Terminologies

Explain TiKV and PD terminologies.

This document explains some important terminologies of TiKV and PD.

Node

A TiKV Node is a physical node in the cluster, which might be a virtual machine, a container, etc. Within each Node, there can be one or more stores.

The Node, Store, and Region regularly report their status to the Placement Driver.

Placement Driver (PD)

The Placement Driver (PD) is the cluster manager of TiKV. It periodically records the cluster information, makes decisions to move/split/merge TiKV Regions across nodes according to the application workload and storage capacities. This process is called scheduling.

Peer

A replica of a Region is called a peer. Multiple peers of the same Region replicate data via the Raft consensus algorithm.

Raft

Data is distributed across TiKV instances via the Raft consensus algorithm, which is based on the Raft paper (“In Search of an Understandable Consensus Algorithm”) from Diego Ongaro and John Ousterhout.

Region

TiKV shards continuous ranges of keys into Regions, and replicates Regions via the Raft protocol.
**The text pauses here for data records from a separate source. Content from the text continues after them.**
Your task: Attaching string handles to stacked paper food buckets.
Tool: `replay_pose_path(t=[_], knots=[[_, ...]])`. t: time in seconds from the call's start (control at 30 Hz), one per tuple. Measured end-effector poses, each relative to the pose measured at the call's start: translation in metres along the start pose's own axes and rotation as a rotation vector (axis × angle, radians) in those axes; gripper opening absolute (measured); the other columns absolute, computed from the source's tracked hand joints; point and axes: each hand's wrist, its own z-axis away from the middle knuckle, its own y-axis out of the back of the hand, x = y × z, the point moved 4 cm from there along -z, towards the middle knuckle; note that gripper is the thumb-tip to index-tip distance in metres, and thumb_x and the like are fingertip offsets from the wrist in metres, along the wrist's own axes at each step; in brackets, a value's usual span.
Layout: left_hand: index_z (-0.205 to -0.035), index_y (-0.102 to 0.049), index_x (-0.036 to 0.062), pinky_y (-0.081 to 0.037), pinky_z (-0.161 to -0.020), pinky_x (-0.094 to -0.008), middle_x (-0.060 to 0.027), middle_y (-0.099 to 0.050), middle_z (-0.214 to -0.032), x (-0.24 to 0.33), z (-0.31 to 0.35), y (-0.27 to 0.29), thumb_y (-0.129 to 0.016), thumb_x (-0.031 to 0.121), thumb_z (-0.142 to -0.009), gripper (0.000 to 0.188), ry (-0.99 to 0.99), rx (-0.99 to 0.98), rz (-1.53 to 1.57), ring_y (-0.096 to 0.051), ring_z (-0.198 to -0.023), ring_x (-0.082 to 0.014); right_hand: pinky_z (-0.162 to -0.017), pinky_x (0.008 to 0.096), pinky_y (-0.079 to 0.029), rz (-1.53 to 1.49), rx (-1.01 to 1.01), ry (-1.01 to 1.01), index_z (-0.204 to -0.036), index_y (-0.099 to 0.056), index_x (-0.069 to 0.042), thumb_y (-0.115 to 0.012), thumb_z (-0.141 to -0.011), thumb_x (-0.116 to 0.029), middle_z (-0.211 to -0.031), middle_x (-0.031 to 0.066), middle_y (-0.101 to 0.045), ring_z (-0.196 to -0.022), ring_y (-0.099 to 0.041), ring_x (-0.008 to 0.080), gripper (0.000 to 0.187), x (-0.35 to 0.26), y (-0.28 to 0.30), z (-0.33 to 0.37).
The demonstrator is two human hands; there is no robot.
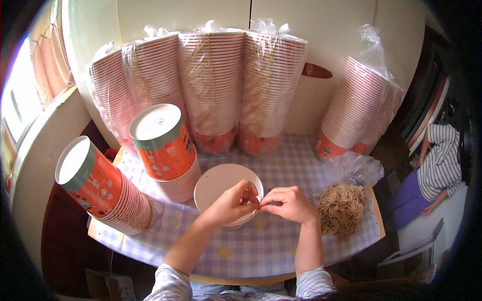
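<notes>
In front of me on the table stands a paper bucket with a pale round face upward; whether that is its base or its open inside I cannot tell. My left hand is over its right side, thumb and fingers pinched together. My right hand meets it at the bucket's right edge, also in a pinch. The fingertips of both hands nearly touch. Whatever is between them is too small to make out. Close to my right hand lies a heap of tan string.
Two stacks of orange and green paper buckets, one upright and one leaning, stand at the left. Tall bagged bucket stacks line the back, with more bagged stacks at the right. A checked cloth covers the table. A person is at far right.
</notes>
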Motion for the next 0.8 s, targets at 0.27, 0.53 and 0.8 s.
replay_pose_path(t=[0.27, 0.53, 0.8], knots=[[-0.097, -0.048, -0.0005, -0.046, -0.065, -0.025, -0.0081, -0.061, -0.082, 0.003, 0.0, -0.002, -0.061, 0.003, -0.074, 0.026, 0.004, -0.001, -0.056, -0.058, -0.075, -0.0124, -0.055, 0.0273, -0.047, 0.053, 0.005, 0.02, -0.078, -0.063, -0.001, -0.068, -0.07, -0.005, -0.075, 0.0089, -0.063, -0.065, -0.06, 0.0192, 0.011, 0.001, 0.001, -0.002], [-0.079, -0.061, 0.0015, -0.047, -0.063, -0.0315, -0.0124, -0.062, -0.081, 0.012, 0.002, -0.008, -0.062, 0.013, -0.072, 0.014, -0.023, -0.042, -0.533, -0.061, -0.069, -0.0235, -0.058, 0.0313, -0.047, 0.032, -0.057, -0.076, -0.08, -0.061, -0.003, -0.065, -0.074, -0.012, -0.076, 0.0088, -0.062, -0.066, -0.06, 0.0226, 0.012, 0.002, 0.002, -0.001], [-0.079, -0.061, 0.0015, -0.046, -0.056, -0.0311, -0.0124, -0.061, -0.067, 0.018, 0.0, -0.009, -0.06, 0.013, -0.073, 0.013, 0.133, -0.04, -0.504, -0.06, -0.059, -0.0206, -0.06, 0.0306, -0.048, 0.03, -0.08, -0.122, -0.081, -0.06, -0.002, -0.063, -0.074, -0.011, -0.077, 0.0093, -0.062, -0.067, -0.061, 0.0227, 0.011, 0.006, 0.007, 0.004]])
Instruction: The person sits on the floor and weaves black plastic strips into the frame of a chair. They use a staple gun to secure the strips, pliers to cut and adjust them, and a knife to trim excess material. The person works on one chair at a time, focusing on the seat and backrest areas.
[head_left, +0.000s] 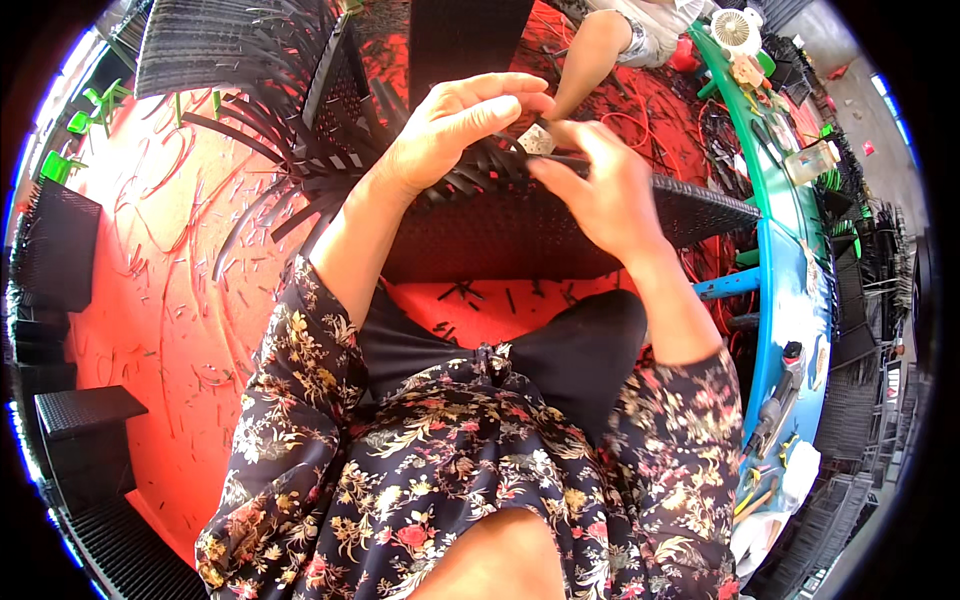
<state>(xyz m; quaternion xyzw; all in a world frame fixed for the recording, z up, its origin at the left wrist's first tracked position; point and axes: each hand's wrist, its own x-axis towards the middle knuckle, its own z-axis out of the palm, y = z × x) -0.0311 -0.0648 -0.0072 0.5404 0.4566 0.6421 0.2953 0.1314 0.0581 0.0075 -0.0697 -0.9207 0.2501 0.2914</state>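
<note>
Over the upper edge of a black woven workpiece, two bare hands are facing each other. The workpiece is standing just beyond the person's knees, on a red floor. Loose black strips are projecting from its left portion and are fanning out beneath the left forearm. The left hand is extending its fingers toward the right, with the thumb lying close below them. The right hand is holding its thumb and fingers partly apart beside the strip ends; it is appearing blurred. Whether either hand is pinching a strip cannot be told. Beyond the hands, another person's bare limb is reaching down near the fingertips. Along the right side, a green table is supporting a white fan, and a blue table is carrying hand tools.
</note>
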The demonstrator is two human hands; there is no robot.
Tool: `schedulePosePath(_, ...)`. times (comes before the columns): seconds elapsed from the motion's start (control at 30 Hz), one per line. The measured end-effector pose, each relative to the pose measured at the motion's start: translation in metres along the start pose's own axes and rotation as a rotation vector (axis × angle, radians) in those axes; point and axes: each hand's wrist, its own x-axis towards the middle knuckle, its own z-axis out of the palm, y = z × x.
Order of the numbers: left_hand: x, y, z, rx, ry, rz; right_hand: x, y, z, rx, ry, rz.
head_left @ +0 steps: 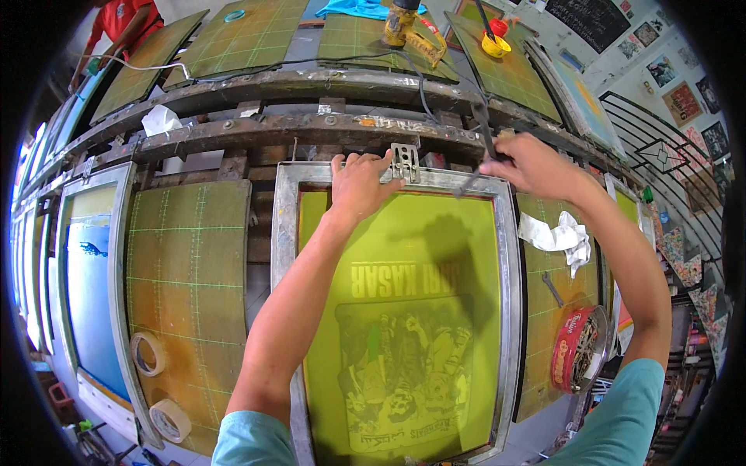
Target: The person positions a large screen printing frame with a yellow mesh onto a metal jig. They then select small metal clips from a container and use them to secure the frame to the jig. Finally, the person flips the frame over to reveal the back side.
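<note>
teal sleeves (pixel 252 439) and bare forearms (pixel 291 311) reach over a yellow-green printing screen (pixel 408 272) in a grey metal frame (pixel 507 311). at its top bar, the left grip (pixel 362 182) is loosely open, thumb and forefinger spread, their tips right beside a perforated metal bracket (pixel 405 163). the right grip (pixel 536 165) is closed around a dark tool (pixel 483 128), just right of the bracket and over the frame's top bar; blur and the fist make its kind hard to tell. the left forearm hides part of the frame's left bar, and the lower edge cuts into its near end. farther right, on a surface (pixel 536 330), a crumpled white cloth (pixel 559 235) and a small wrench (pixel 552 289) lie beyond a round red tin (pixel 566 349) heaped with small pieces, too fine to identify. across the rails (pixel 287 133), a yellow cup (pixel 495 48) holds a dark-handled implement (pixel 485 17), its lower end hidden.
</note>
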Motion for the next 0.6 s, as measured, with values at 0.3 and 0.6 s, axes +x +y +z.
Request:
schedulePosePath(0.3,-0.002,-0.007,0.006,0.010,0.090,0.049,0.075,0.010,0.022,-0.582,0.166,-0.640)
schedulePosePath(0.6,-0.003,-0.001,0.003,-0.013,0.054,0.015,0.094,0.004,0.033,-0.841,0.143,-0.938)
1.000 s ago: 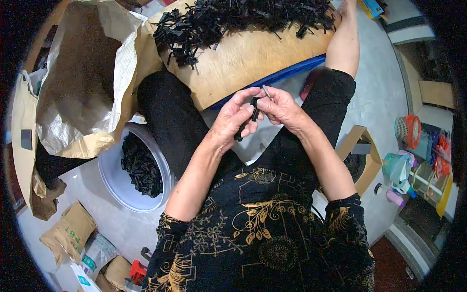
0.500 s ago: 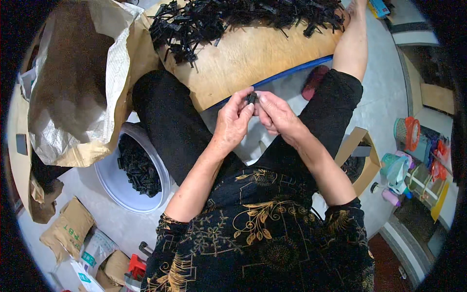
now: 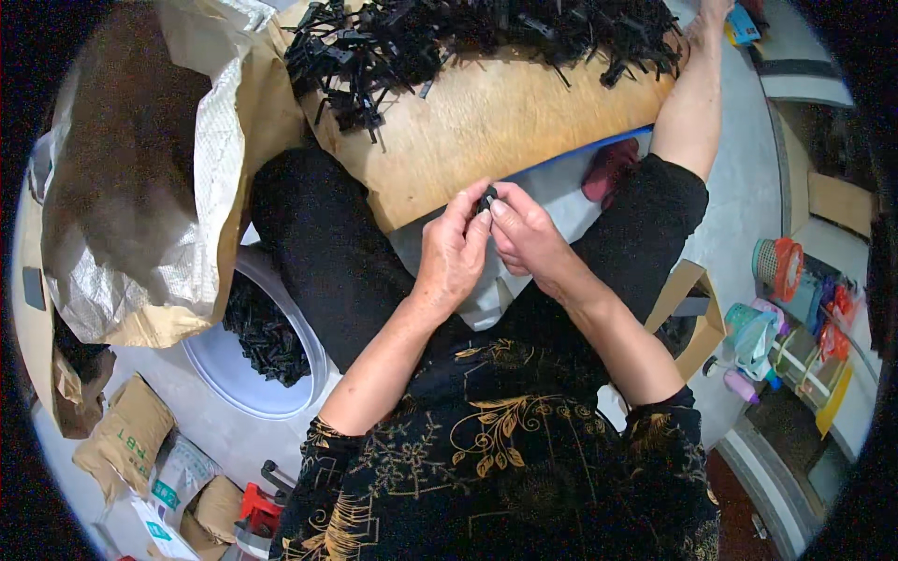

When data size increases until a threshold is reached, a Region will be split into multiple ones. Conversely, if the size of the Region shrinks due to data deletion, two adjacent Regions can be merged into one.

Store

A Store is an instance of a TiKV server in which multiple peers are stored.

Transaction

TiKV provides transactions that allow you to read and write across any keys with Snapshot Isolation regardless of the physical placement of the Region. TiKV also provides the pessimistic transactions that are semantically similar to SELECT ... FOR UPDATE in SQL.

The underlying transaction model is similar to Google’s Percolator, a system built for processing updates to large data sets.